• [PROBLEM] Each line in the records below, from the one that contains "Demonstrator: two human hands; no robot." to the one that contains "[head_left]", should be reproduced exactly, the first and last included.

[Items from a dataset]
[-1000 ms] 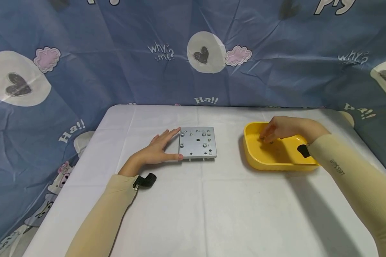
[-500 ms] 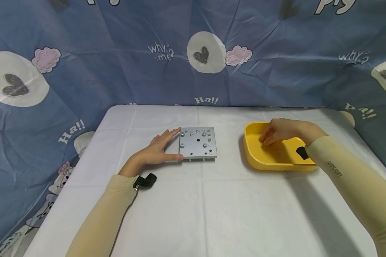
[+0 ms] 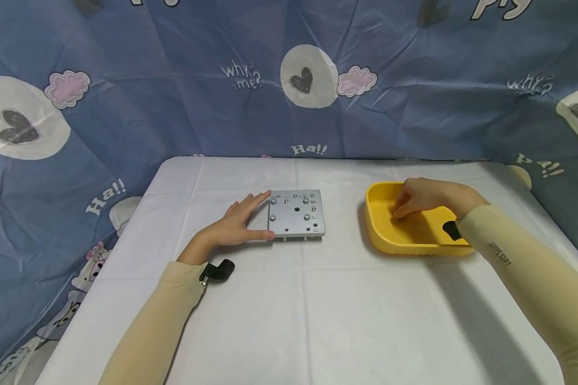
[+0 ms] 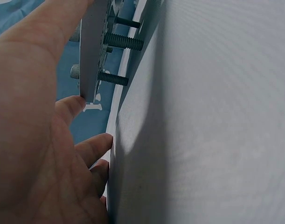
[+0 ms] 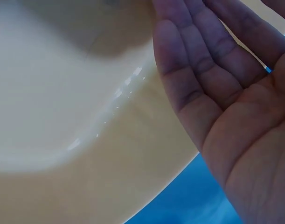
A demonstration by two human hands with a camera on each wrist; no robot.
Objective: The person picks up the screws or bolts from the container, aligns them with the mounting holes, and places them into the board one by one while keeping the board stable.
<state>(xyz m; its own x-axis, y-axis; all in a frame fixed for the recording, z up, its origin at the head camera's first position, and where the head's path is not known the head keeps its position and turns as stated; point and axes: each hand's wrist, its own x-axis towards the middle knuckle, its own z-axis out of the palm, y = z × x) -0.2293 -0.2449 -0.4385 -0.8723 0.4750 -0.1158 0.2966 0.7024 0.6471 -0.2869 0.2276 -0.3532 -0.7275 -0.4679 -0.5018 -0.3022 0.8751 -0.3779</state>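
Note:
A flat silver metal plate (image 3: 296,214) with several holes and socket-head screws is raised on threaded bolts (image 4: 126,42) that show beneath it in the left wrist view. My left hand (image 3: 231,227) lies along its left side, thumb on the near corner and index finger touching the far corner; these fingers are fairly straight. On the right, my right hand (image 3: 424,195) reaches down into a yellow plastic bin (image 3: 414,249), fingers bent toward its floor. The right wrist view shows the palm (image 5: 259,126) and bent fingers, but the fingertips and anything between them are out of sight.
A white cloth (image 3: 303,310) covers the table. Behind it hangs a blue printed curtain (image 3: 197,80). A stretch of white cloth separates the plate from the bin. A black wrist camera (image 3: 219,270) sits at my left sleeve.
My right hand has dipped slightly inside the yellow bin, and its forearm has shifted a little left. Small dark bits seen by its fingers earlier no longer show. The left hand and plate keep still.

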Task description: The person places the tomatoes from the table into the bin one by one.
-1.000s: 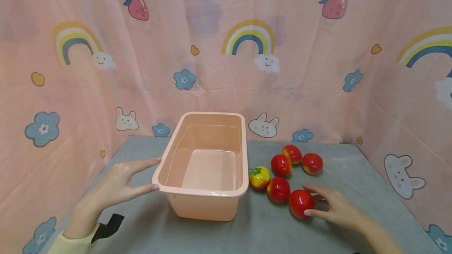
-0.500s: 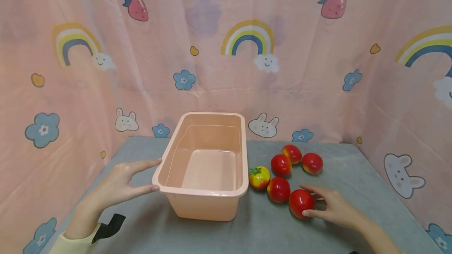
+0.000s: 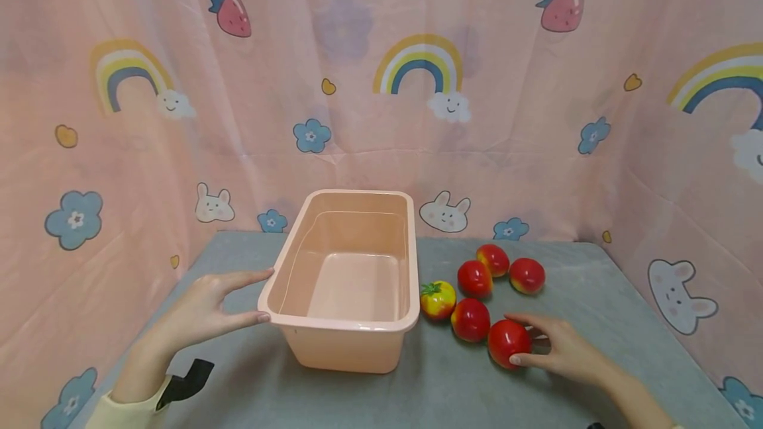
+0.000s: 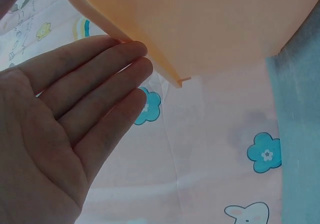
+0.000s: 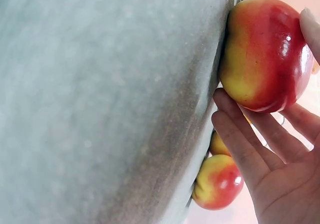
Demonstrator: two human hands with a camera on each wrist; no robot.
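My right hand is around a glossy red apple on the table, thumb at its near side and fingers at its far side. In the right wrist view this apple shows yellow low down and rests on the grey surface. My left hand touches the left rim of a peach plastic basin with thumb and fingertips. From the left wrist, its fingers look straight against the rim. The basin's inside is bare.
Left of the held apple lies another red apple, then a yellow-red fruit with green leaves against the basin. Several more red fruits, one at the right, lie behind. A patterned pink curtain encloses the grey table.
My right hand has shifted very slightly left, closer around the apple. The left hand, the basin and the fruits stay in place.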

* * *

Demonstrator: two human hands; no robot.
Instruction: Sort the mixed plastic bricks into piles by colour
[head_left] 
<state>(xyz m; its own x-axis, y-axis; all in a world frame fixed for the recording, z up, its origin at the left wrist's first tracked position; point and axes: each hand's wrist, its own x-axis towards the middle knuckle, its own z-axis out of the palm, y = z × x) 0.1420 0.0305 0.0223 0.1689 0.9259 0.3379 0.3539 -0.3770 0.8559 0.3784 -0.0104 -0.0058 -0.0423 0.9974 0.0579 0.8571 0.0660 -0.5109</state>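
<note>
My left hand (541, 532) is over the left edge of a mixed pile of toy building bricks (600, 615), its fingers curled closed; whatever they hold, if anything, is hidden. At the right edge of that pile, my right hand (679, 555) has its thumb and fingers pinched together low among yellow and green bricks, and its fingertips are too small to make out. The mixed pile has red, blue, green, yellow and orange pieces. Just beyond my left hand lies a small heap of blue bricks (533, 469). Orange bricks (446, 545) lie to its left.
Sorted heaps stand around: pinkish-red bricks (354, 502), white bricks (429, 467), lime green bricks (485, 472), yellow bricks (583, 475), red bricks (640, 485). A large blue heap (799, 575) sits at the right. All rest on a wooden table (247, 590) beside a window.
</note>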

• [SOLVED EXERCISE]
Demonstrator: two human hands; no robot.
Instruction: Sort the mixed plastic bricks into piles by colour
[head_left] 

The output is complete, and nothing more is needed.